ASSIGNED TASK: What you return should match the data below exactly, line for line.

··· RAW DATA ···

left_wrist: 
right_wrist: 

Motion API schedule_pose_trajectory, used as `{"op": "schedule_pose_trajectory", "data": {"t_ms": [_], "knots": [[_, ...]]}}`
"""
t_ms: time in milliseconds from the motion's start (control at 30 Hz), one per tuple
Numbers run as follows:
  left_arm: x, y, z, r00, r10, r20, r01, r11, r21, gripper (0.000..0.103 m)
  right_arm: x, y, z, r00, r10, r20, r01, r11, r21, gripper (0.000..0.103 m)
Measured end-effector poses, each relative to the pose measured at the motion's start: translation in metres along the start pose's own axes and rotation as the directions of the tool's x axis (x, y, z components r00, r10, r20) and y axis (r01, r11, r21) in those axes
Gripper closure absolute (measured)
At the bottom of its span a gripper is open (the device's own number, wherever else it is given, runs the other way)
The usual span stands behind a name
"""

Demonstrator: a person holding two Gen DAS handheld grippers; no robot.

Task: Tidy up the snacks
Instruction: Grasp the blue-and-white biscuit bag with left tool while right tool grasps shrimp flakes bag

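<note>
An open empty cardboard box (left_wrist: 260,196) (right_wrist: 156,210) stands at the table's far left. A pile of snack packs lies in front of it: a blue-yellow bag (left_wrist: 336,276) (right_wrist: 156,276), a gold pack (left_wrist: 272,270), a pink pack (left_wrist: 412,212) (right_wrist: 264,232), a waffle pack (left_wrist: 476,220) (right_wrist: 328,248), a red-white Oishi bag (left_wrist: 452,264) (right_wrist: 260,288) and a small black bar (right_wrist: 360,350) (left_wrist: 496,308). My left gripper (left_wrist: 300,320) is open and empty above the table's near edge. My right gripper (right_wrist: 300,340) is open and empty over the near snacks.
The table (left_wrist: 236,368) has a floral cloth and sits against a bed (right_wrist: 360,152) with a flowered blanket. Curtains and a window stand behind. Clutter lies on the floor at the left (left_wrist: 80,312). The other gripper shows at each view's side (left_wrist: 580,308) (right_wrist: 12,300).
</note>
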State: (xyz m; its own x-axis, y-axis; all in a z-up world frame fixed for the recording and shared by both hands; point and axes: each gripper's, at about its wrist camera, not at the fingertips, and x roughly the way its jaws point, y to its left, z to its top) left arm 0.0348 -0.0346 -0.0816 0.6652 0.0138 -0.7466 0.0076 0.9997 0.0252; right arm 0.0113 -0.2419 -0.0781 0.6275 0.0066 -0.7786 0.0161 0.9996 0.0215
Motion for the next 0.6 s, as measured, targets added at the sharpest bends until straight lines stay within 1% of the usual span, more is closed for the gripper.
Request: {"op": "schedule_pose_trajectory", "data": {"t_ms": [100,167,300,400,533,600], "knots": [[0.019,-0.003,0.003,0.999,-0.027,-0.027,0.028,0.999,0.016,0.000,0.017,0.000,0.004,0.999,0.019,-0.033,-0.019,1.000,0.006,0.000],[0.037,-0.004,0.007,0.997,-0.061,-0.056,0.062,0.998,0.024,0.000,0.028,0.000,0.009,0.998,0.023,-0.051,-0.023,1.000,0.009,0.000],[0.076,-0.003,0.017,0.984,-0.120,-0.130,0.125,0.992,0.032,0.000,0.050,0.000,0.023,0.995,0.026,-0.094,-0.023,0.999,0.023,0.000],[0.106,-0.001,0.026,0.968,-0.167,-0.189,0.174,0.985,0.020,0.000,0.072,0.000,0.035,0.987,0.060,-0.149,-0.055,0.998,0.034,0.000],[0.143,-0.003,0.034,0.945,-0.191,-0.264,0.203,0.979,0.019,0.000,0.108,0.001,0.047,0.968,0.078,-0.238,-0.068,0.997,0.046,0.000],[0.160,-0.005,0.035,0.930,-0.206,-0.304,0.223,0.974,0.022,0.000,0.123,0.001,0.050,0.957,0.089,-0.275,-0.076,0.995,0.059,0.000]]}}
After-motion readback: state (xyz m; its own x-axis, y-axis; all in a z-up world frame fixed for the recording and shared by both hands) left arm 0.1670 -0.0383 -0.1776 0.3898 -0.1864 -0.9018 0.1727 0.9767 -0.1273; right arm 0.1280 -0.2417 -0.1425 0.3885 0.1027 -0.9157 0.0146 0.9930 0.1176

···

EXPECTED ANSWER:
left_wrist: 
right_wrist: 

Motion API schedule_pose_trajectory, used as `{"op": "schedule_pose_trajectory", "data": {"t_ms": [_], "knots": [[_, ...]]}}`
"""
t_ms: time in milliseconds from the motion's start (control at 30 Hz), one per tuple
Numbers run as follows:
  left_arm: x, y, z, r00, r10, r20, r01, r11, r21, gripper (0.000..0.103 m)
  right_arm: x, y, z, r00, r10, r20, r01, r11, r21, gripper (0.000..0.103 m)
Measured end-effector poses, each relative to the pose measured at the motion's start: translation in metres along the start pose's own axes and rotation as the directions of the tool's x axis (x, y, z components r00, r10, r20) and y axis (r01, r11, r21) in those axes
Gripper closure absolute (measured)
At the bottom of its span a gripper is open (the device's own number, wherever else it is given, runs the other way)
The usual span stands behind a name
"""

Demonstrator: a person holding two Gen DAS handheld grippers; no robot.

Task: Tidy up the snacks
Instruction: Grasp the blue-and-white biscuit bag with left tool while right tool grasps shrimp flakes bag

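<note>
An open empty cardboard box (left_wrist: 260,196) (right_wrist: 156,210) stands at the table's far left. A pile of snack packs lies in front of it: a blue-yellow bag (left_wrist: 336,276) (right_wrist: 156,276), a gold pack (left_wrist: 272,270), a pink pack (left_wrist: 412,212) (right_wrist: 264,232), a waffle pack (left_wrist: 476,220) (right_wrist: 328,248), a red-white Oishi bag (left_wrist: 452,264) (right_wrist: 260,288) and a small black bar (right_wrist: 360,350) (left_wrist: 496,308). My left gripper (left_wrist: 300,320) is open and empty above the table's near edge. My right gripper (right_wrist: 300,340) is open and empty over the near snacks.
The table (left_wrist: 236,368) has a floral cloth and sits against a bed (right_wrist: 360,152) with a flowered blanket. Curtains and a window stand behind. Clutter lies on the floor at the left (left_wrist: 80,312). The other gripper shows at each view's side (left_wrist: 580,308) (right_wrist: 12,300).
</note>
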State: (xyz m; its own x-axis, y-axis; all in a z-up world frame fixed for the recording and shared by both hands; point and axes: each gripper's, at about its wrist camera, not at the fingertips, and x roughly the way its jaws point, y to its left, z to its top) left arm 0.0348 -0.0346 -0.0816 0.6652 0.0138 -0.7466 0.0076 0.9997 0.0252; right arm 0.0113 -0.2419 -0.0781 0.6275 0.0066 -0.7786 0.0161 0.9996 0.0215
Motion for the next 0.6 s, as measured, targets added at the sharpest bends until straight lines stay within 1% of the usual span, more is closed for the gripper.
Request: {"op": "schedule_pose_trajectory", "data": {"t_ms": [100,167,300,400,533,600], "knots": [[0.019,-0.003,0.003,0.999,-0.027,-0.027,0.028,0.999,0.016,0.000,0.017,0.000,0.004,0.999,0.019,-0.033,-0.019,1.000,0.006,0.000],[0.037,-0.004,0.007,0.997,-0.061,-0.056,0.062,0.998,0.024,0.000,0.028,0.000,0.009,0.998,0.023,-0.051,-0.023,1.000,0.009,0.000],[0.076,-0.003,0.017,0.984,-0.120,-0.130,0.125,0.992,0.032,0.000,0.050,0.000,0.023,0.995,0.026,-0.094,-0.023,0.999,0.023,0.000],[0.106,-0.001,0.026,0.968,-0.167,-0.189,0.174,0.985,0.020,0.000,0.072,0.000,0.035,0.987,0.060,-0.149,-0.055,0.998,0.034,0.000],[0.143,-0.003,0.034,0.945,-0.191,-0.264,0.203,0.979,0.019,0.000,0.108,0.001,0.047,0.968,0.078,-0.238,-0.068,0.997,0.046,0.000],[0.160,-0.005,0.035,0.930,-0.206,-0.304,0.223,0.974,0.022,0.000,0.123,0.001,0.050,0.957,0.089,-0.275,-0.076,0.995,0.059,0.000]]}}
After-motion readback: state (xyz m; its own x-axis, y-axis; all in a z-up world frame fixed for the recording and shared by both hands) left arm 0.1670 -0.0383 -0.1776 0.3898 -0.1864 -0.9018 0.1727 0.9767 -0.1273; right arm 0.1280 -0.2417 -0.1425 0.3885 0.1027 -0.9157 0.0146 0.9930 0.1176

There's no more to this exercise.